◆ **ASSIGNED TASK**
A single stretch of the material below is to be transcribed exactly, starting at the line with "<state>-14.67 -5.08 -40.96" and ending after the line with "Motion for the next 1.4".

--

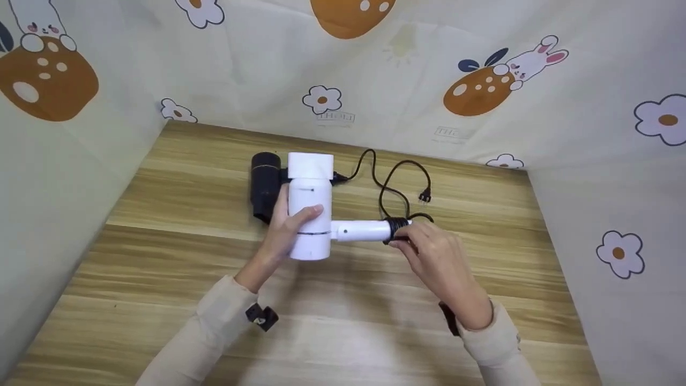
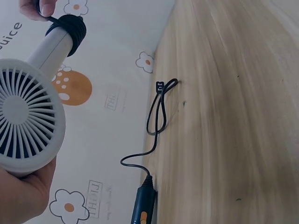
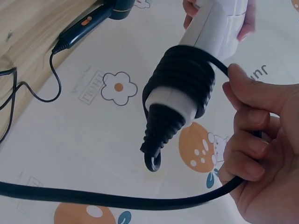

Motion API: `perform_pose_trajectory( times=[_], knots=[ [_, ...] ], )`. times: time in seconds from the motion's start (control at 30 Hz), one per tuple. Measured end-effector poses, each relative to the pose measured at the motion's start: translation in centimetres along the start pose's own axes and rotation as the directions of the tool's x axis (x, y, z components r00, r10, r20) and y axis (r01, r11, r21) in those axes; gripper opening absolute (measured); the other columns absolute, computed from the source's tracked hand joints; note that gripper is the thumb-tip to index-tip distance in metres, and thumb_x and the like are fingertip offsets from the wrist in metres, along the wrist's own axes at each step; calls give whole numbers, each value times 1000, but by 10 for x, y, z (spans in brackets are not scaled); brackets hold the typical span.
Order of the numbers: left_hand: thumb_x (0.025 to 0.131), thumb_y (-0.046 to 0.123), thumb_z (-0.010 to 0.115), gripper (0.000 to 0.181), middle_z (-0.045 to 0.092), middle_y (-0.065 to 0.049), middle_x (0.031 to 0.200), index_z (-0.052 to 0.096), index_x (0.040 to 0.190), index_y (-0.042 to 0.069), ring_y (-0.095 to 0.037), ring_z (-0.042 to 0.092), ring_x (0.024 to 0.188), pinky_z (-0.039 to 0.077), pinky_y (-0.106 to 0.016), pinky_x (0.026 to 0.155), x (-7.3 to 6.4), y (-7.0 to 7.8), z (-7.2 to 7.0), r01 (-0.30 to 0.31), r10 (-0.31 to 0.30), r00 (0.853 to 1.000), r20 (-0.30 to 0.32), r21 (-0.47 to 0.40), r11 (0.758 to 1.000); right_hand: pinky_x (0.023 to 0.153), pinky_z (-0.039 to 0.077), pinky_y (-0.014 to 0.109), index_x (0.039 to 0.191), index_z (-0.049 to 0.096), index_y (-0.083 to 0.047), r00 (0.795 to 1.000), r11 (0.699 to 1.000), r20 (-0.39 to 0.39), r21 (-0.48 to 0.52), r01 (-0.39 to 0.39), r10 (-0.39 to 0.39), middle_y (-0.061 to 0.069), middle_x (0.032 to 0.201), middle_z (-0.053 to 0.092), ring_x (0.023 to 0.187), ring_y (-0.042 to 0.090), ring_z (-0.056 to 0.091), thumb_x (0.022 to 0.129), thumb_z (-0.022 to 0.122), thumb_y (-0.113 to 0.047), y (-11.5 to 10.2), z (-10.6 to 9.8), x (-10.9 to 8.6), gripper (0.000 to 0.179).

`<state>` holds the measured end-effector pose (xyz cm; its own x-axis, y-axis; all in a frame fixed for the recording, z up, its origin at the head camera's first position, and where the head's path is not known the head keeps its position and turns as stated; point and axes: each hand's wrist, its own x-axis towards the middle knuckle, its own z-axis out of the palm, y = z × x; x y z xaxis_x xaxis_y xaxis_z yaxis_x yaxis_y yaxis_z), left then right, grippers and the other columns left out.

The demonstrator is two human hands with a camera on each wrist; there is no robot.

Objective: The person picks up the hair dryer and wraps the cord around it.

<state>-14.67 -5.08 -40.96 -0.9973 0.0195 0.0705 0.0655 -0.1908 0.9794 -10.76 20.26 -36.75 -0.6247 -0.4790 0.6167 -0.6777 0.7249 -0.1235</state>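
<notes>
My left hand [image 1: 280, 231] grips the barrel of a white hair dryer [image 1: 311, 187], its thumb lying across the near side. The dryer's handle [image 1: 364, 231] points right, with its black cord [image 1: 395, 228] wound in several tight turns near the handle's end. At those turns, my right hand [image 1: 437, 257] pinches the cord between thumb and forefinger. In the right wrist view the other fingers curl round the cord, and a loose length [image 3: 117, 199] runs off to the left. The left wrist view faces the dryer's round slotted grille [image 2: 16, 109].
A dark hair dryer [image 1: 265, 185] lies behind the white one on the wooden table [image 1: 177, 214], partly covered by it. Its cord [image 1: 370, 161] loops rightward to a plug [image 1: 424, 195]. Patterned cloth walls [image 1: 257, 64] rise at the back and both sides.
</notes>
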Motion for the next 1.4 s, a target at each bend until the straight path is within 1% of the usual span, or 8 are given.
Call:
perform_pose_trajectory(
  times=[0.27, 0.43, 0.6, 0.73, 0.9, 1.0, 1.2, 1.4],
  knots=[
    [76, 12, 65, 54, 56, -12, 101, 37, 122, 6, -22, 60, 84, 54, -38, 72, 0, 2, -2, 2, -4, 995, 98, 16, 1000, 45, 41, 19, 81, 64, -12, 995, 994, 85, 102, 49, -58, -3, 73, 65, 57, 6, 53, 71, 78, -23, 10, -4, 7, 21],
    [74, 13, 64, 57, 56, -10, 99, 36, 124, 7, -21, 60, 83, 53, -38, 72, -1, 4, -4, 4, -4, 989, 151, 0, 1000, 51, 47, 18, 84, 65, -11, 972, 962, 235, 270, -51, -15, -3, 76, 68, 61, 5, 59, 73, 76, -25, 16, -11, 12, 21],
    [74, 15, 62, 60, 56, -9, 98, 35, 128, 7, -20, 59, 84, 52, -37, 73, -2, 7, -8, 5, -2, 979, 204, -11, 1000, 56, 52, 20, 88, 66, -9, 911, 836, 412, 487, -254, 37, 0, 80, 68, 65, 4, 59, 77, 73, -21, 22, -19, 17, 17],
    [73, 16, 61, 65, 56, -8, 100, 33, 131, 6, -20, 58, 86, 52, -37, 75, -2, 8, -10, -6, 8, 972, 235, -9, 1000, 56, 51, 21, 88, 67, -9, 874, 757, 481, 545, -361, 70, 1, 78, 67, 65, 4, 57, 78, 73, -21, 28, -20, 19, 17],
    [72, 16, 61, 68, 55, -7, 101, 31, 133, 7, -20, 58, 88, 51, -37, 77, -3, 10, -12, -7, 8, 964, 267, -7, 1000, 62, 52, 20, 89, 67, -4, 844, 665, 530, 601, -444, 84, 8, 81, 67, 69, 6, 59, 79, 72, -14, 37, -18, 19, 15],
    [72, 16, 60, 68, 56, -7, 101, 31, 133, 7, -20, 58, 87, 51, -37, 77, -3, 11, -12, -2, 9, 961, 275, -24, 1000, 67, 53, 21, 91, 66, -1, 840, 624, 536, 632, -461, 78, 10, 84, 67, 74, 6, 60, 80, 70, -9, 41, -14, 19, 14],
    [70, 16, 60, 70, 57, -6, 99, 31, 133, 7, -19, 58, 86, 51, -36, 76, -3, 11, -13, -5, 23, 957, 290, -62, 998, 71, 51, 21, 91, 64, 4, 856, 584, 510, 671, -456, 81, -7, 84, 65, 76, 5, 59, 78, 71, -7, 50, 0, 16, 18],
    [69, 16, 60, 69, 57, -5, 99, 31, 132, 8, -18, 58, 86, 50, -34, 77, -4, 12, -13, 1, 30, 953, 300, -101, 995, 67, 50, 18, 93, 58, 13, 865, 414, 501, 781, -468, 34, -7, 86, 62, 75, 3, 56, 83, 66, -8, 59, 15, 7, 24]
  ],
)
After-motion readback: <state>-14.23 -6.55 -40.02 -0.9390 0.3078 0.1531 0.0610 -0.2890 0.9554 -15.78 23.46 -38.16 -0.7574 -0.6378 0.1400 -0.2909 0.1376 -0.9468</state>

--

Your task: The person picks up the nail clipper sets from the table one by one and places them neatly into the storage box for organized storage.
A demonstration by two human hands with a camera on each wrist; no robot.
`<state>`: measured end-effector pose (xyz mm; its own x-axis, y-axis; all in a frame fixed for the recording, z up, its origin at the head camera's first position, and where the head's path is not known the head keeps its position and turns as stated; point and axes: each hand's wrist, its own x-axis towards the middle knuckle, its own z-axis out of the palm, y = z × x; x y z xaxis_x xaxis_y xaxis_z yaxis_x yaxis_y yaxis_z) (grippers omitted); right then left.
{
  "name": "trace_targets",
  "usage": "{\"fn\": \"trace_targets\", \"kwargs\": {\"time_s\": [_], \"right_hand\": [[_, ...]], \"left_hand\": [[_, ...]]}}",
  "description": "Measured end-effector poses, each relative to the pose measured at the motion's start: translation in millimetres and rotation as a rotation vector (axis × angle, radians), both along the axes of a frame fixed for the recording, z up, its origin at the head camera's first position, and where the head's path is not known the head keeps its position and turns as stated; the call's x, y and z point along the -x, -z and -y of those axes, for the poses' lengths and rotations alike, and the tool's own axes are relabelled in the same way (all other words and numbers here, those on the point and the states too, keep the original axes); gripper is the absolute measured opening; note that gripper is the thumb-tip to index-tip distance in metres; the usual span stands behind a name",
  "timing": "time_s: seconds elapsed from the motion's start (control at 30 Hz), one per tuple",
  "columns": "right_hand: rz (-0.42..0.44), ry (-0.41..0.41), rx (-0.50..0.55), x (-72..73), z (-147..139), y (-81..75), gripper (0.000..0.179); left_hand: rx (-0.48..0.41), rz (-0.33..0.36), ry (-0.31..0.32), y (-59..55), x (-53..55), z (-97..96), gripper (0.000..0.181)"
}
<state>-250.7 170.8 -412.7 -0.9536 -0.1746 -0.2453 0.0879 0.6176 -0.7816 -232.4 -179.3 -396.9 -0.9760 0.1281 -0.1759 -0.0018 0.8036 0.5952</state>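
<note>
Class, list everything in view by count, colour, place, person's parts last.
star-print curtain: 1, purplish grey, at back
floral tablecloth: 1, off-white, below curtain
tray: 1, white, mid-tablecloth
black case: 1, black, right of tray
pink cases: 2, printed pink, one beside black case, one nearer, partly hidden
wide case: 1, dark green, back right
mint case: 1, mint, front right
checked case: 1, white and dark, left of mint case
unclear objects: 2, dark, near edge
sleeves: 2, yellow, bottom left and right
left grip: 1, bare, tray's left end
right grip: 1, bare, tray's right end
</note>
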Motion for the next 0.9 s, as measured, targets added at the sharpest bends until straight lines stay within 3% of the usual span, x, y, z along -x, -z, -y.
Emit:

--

◆ **WRITTEN REPLY**
<state>-14.67 -5.08 -40.96 -0.9973 0.0195 0.0705 0.0655 -0.1908 0.9794 -10.76 20.26 -36.75 -0.6247 -0.4790 0.6167 -0.6777 0.7249 -0.1235</state>
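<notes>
My left hand [image 1: 280, 231] grips the barrel of a white hair dryer [image 1: 311, 187], its thumb lying across the near side. The dryer's handle [image 1: 364, 231] points right, with its black cord [image 1: 395, 228] wound in several tight turns near the handle's end. At those turns, my right hand [image 1: 437, 257] pinches the cord between thumb and forefinger. In the right wrist view the other fingers curl round the cord, and a loose length [image 3: 117, 199] runs off to the left. The left wrist view faces the dryer's round slotted grille [image 2: 16, 109].
A dark hair dryer [image 1: 265, 185] lies behind the white one on the wooden table [image 1: 177, 214], partly covered by it. Its cord [image 1: 370, 161] loops rightward to a plug [image 1: 424, 195]. Patterned cloth walls [image 1: 257, 64] rise at the back and both sides.
</notes>
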Motion for the next 1.4 s, a target at each bend until the straight path is within 1% of the usual span, or 8 are given.

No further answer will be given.